The United States is in clear and present danger of “imploding”, House Majority Whip James Clyburn (D-SC) has warned. The lawmaker’s remarks came as he addressed the recent mass shooting in Buffalo, New York, and the mood of Black voters amid increased racial crimes in the nation.
“It’s just a mystery to me that we’ve become so tolerable of these kinds of incidents,” the South Carolina Democrat told The Washington Post in an interview published Friday.
“It seems as if they were just supposed to happen then you go and wait for the next one to happen. And they’re going to keep happening,” he continued. “But look at where we are in the country. It seems to it’s coming from all sides. You wonder whether or not people just decided that the pursuit of a more perfect union has come to an end.”

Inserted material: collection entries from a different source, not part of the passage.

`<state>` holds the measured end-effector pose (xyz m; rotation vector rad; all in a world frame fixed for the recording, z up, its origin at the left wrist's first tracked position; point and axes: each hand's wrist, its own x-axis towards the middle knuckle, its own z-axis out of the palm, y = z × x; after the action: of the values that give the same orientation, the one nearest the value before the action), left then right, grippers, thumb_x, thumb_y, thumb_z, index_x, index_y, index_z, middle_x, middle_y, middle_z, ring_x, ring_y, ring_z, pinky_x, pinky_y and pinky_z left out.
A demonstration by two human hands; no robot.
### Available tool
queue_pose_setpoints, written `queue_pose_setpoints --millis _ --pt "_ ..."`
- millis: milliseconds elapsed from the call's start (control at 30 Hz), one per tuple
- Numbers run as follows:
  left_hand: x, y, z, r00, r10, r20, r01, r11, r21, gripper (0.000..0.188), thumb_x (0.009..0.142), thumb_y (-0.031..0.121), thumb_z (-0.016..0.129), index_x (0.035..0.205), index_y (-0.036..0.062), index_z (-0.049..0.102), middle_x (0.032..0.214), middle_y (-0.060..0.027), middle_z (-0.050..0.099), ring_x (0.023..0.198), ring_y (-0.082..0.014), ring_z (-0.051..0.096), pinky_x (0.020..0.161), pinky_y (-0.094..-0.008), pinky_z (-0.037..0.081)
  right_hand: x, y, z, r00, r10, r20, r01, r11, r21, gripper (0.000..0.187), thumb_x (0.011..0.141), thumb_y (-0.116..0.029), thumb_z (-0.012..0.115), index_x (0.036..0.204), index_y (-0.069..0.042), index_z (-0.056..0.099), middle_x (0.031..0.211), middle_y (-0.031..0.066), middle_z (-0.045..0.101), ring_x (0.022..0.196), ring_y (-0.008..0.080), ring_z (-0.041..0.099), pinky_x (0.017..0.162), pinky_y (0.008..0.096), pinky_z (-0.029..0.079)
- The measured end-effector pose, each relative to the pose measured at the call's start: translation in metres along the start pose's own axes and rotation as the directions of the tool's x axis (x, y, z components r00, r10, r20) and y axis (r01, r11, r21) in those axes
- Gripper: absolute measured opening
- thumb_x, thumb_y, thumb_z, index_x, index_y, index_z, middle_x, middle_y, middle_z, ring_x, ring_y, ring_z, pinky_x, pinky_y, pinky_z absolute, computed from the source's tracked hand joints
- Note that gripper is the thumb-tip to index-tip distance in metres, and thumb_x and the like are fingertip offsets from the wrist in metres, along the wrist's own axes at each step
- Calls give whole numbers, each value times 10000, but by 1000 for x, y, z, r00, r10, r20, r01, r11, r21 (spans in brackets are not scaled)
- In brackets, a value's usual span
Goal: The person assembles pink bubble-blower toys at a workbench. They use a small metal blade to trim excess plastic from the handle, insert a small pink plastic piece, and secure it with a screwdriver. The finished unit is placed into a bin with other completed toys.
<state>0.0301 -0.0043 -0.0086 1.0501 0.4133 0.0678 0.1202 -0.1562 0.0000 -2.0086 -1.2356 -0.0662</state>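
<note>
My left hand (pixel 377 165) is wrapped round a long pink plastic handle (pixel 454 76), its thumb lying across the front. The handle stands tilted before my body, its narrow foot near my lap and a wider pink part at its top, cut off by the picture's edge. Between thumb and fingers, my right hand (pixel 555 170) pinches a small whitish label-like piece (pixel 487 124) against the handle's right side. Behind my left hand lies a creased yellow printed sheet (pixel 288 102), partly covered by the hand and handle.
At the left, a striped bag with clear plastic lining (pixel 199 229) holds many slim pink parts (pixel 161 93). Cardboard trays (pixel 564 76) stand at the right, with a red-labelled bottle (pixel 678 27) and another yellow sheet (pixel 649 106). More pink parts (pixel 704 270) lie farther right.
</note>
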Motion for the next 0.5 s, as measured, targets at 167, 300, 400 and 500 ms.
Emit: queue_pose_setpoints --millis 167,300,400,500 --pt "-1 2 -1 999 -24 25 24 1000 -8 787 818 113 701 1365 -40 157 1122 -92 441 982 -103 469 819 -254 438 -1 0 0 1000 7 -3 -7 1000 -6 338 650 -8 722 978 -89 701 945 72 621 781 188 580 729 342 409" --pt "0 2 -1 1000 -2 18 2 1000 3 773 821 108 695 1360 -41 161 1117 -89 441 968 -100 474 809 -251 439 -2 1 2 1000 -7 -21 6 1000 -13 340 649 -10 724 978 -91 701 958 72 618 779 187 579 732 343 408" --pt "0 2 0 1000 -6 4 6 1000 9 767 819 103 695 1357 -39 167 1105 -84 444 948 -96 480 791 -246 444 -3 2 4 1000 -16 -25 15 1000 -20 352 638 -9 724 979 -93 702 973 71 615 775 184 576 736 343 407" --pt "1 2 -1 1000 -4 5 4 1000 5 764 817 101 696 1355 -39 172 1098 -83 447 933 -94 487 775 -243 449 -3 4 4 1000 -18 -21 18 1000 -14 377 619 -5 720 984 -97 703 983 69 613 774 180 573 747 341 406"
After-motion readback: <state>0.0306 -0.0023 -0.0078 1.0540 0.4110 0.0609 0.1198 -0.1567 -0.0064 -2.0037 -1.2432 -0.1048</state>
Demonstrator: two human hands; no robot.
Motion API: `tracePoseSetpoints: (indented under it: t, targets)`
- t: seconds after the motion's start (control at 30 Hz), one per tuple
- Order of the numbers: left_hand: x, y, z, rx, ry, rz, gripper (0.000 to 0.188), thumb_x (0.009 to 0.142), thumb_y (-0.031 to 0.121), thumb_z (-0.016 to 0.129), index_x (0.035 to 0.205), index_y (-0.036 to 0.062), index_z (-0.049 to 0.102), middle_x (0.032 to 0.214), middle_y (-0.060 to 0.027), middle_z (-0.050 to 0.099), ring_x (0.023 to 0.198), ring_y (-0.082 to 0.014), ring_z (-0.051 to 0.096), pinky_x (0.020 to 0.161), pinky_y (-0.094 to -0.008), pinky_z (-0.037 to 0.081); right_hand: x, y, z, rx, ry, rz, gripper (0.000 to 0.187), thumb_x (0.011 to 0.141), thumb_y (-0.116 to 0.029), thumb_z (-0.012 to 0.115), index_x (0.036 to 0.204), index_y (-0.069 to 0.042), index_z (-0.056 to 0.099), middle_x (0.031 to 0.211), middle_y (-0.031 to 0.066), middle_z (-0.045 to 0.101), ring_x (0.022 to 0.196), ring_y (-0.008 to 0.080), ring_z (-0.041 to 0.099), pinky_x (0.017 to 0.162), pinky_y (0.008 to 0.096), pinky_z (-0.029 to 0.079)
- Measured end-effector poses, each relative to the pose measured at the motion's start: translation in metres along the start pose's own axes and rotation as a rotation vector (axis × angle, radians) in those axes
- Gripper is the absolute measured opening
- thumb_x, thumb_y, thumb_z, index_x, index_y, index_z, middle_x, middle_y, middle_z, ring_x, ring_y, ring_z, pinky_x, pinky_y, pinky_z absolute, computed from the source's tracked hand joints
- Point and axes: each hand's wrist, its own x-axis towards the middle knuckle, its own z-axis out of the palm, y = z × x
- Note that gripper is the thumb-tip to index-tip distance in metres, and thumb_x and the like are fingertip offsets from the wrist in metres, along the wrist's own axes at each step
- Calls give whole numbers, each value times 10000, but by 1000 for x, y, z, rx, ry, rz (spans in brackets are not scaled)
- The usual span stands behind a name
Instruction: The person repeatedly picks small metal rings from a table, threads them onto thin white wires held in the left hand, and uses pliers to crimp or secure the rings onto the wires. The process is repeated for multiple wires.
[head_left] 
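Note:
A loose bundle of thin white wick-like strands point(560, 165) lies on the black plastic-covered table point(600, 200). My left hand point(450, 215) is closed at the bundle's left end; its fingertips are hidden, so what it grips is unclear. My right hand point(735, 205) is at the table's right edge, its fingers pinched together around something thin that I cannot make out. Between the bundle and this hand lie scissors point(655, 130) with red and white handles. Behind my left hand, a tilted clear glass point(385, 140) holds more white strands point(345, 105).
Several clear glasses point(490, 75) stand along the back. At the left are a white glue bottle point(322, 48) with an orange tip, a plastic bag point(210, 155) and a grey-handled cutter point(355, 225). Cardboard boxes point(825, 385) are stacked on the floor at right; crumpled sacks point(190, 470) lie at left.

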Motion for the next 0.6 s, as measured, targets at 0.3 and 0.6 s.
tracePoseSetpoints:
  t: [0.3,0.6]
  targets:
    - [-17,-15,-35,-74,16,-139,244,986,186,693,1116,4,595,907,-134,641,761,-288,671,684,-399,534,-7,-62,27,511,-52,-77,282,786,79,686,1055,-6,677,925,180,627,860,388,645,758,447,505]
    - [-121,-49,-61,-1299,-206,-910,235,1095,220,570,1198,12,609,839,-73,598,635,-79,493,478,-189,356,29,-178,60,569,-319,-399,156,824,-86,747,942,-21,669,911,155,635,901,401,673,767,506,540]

Clyburn said that the shooting brought to mind the 2015 Charleston, S.C., church massacre in which nine members of a Black congregation were killed. The gunman had expressed white supremacist views online before the shooting and reportedly said he wanted to start a race war.
“Quite frankly, last year, this time I was in a different place than I am now,” Clyburn, a veteran of the civil rights movement, said.
Asked to elaborate, he added, “I thought in difficult times that this too shall pass. I’m not too sure anymore. I’m really not.”
Asked about the mood of Black voters in the U.S., Clyburn said: “Dangerous. The mood is very dangerous.”
“The country is in danger of imploding,” he warned. “Democracy is in danger of disintegrating. I don’t know why people feel that this country is insulated from the historical trends.”
The Buffalo massacre has put a spotlight on the far-right “great replacement theory” after a screed allegedly posted by the white 18-year-old suspect espoused the theory, which alleges that there is an intentional effort taking place through immigration to replace white Americans with people of color.
Republicans have faced widespread criticism for enabling and encouraging white nationalism by endorsing the conspiracy theory, a charge that they deny.
Read it at The Washington Post.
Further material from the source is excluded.